*** Begin section ***

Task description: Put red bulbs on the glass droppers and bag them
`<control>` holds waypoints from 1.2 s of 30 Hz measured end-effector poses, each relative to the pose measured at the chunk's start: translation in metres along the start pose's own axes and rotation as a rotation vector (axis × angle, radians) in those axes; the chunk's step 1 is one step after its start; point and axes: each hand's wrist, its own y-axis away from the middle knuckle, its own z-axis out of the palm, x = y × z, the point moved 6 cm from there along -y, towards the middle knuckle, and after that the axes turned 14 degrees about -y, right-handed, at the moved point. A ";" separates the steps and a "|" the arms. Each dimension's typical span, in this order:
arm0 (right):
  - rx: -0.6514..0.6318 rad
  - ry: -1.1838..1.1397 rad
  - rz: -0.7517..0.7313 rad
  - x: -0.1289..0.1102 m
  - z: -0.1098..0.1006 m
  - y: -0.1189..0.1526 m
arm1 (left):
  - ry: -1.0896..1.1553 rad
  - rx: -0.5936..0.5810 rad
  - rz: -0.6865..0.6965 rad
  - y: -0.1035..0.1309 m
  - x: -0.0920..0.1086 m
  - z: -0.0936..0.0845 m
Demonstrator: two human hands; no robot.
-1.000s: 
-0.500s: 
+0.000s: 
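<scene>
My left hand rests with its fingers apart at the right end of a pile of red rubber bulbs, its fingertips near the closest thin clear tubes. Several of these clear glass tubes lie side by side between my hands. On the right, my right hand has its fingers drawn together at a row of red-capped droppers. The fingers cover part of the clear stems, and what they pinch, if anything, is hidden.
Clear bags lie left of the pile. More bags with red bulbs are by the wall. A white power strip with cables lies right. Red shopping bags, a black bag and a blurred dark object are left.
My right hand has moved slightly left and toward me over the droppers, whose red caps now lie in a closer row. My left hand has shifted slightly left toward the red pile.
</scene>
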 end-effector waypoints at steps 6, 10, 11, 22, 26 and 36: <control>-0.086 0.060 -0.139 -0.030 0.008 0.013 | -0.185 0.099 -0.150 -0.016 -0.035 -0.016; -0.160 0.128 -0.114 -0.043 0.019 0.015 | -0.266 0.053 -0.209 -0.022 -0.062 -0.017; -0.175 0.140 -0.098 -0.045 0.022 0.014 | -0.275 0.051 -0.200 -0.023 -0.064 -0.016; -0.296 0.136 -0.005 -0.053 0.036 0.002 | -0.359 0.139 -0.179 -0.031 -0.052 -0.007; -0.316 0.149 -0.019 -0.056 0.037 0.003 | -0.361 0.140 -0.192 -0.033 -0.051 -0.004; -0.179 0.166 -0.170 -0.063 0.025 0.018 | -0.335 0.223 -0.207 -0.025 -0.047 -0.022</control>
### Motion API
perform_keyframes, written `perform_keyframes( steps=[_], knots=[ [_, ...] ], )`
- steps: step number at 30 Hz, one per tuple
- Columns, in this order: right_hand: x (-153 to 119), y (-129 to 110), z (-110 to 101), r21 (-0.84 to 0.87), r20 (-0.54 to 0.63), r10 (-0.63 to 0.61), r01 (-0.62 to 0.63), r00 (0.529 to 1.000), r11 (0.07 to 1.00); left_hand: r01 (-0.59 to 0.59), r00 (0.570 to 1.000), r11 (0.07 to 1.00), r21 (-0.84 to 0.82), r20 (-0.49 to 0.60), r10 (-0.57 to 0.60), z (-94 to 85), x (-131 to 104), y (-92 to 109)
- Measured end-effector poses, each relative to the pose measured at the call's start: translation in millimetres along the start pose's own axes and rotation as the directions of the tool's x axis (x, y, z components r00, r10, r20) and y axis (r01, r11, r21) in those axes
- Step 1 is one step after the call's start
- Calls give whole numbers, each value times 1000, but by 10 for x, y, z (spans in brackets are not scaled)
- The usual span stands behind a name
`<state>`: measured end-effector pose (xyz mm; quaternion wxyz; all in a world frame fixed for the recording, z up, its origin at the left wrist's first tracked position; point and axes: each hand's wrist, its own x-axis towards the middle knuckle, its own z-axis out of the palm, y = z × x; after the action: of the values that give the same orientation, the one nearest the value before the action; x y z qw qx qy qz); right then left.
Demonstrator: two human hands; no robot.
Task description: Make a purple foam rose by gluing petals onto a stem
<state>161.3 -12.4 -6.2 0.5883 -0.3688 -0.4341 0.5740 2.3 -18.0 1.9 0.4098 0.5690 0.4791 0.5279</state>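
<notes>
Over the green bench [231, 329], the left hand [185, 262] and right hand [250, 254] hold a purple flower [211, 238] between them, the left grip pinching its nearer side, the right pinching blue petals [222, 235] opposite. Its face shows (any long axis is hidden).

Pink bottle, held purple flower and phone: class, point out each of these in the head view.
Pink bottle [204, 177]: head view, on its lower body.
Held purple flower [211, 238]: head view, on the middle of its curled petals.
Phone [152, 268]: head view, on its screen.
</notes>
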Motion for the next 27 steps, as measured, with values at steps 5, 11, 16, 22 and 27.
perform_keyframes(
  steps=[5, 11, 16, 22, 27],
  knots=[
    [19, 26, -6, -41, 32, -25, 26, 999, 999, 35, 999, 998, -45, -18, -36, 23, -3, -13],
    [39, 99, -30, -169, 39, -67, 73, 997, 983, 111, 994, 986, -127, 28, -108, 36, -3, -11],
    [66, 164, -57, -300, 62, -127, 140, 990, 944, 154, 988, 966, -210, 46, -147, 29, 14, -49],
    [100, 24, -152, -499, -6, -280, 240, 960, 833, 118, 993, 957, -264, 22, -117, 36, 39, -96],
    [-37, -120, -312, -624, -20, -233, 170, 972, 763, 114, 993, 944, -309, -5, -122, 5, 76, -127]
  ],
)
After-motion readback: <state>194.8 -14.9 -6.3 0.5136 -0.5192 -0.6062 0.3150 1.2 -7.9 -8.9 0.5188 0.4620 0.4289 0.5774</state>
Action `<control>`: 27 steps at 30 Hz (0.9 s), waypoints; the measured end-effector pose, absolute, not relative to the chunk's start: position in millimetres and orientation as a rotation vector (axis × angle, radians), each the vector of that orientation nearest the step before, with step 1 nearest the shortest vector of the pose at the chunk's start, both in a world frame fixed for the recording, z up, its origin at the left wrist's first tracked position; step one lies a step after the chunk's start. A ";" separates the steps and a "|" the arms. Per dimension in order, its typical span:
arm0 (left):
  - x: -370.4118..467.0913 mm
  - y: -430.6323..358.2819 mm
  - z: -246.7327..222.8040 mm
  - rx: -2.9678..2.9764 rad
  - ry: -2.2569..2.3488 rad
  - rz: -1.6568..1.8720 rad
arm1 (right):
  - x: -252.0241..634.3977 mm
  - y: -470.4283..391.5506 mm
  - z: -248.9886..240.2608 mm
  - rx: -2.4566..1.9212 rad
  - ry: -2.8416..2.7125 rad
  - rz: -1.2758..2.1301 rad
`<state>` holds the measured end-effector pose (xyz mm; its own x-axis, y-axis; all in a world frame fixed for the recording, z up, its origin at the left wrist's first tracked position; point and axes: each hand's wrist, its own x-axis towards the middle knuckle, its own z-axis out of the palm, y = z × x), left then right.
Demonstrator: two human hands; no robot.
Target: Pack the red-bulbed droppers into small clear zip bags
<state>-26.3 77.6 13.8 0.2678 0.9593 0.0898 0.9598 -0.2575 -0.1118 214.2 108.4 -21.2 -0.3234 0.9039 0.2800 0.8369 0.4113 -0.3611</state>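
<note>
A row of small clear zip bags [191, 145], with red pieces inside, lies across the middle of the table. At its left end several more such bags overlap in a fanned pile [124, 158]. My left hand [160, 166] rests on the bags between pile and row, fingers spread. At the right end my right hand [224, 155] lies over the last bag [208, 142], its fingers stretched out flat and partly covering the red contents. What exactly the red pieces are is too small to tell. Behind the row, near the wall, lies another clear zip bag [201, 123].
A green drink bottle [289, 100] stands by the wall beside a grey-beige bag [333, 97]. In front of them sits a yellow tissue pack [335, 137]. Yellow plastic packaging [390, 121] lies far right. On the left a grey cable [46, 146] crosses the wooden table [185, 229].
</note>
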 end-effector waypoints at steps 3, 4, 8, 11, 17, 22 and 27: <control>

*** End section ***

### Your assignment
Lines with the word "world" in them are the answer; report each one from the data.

### Reply to the exercise
`<state>`: measured end-effector pose (xyz mm; quaternion wxyz; all in a world frame fixed for the recording, z up, its origin at the left wrist's first tracked position; point and axes: each hand's wrist, its own x-axis towards the middle knuckle, its own z-axis out of the palm, y = z × x; after the action: of the values that give the same orientation, the one nearest the value before the action; x y z qw qx qy qz); right then left.
Action `<control>`: 27 steps at 30 Hz (0.9 s), waypoints; the measured end-effector pose, absolute, not relative to the chunk's start: position in millimetres and orientation as a rotation vector (axis × angle, radians), each the vector of that orientation nearest the step before, with step 1 nearest the shortest vector of the pose at the chunk's start, both in a world frame fixed for the recording, z up, its origin at the left wrist's first tracked position; step one lies a step after the chunk's start. A ";" separates the steps and a "|" the arms. Per dimension in order, its typical span:
`<state>` holds the measured end-effector pose (xyz mm; its own x-axis, y-axis; all in a world frame fixed for the recording, z up, its origin at the left wrist's first tracked position; point and axes: each hand's wrist, its own x-axis towards the middle knuckle, its own z-axis out of the palm, y = z × x), left then right.

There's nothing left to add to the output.